Menurut Ziai, Suhrawardi secara jelas menegaskan bahwa filsafat diskursif (al-hikmah al-bahtsiyah) adalah unsur penting filsafat intuitif; hanya dengan sebuah kombinasi yang sempurna dari dua metodologi itu yang akan membimbing ke arah ke kebijaksanaan sejati (hikmah), yang menjadi tujuan filsafat illuminasi. Ciri utama metode diskursif Peripatetik adalah apa yang sekarang kita kenal dengan logika formal, yang menuntut kebenaran proposisi. Menurut logika ini pengetahuan yang benar dapat dicari (mathlub), meski tentang sesuatu yang tidak/belum tercerap (al-syai’ al-gha’ib; absent thing). Aplikasi lebih jauh adalah dengan definisi, dalam arti essensialis (hadd; essentialist definition).Singkat kata, sesuatu itu dapat diketahui, dengan cara mendefinisikannya dengan benar (maka ada kita kenal syarat-syarat definisi yang benar). Inilah proses “tahu” menurut filsafat Peripatetik.

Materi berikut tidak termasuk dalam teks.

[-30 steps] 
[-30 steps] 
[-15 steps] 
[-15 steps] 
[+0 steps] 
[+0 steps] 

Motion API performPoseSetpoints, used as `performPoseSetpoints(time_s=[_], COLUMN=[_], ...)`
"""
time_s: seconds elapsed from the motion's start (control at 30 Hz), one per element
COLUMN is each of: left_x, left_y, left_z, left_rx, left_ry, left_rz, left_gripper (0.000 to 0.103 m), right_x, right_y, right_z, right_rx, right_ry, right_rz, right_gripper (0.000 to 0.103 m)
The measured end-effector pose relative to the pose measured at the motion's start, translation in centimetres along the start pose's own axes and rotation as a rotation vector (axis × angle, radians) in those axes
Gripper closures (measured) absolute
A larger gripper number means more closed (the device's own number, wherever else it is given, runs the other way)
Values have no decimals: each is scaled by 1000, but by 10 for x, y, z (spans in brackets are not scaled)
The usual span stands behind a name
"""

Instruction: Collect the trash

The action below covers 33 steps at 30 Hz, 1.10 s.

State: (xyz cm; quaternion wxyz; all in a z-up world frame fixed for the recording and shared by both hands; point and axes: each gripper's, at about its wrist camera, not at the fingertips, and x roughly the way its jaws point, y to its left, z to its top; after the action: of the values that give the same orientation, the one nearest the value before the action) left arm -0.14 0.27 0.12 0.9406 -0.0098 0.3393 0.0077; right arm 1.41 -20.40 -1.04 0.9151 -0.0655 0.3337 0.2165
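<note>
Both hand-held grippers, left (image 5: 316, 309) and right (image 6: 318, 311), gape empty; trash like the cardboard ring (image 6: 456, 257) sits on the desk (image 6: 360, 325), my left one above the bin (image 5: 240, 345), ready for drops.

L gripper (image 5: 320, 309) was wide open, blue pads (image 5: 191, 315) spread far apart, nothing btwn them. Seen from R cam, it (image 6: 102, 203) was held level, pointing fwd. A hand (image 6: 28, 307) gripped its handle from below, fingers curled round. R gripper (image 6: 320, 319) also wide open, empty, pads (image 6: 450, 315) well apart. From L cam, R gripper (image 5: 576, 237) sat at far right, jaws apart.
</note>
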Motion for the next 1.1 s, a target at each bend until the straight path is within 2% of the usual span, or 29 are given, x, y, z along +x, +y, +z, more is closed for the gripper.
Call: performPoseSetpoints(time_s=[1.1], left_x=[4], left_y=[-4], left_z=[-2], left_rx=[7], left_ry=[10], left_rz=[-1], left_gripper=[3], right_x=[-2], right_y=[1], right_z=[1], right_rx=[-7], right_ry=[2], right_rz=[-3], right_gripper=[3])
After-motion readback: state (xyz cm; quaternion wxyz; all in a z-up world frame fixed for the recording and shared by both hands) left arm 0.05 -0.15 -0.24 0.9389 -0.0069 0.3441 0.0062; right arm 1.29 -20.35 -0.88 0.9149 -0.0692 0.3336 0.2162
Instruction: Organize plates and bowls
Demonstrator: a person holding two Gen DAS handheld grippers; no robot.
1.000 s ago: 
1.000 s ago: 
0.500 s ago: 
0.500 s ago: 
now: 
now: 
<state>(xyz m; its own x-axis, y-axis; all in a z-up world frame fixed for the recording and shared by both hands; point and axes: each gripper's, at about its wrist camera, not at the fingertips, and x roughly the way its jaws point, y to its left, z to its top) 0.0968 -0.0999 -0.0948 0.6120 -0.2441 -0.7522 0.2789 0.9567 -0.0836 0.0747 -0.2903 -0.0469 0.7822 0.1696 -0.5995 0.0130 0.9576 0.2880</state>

Menurut Suhrawardi, dengan cara seperti itu pengetahuan mungkin dapat dicari tapi belum dapat diperoleh (hushul). Pengetahuan, baru dapat diperoleh, dengan terlebih dulu subjek menyadari tentang ke-diri-annya (ana’iyya; self-consciousness) dan menjalin hubungan langsung (fushul) dengan objek (al-syai’ al-hadlir). Dengan demikian baik subjek maupun objek disyaratkan sama-sama hadir. Perolehan ilmu semacam inilah yang dimaksud dengan ilmu hudluri (knowledge by presence). Di samping itu, keduanya (subjek dan objek ‘tahu’) harus berada dalam terang cahaya (nur). Dengan metode seperti ini realitas dapat diperoleh apa adanya (what it is) atau kuiditas (mahiyyah) dengan keseluruhan maknanya sebagaimana adanya (as it is). Inilah kira-kira metode intuitif yang bisa digambarkan secara sederhana.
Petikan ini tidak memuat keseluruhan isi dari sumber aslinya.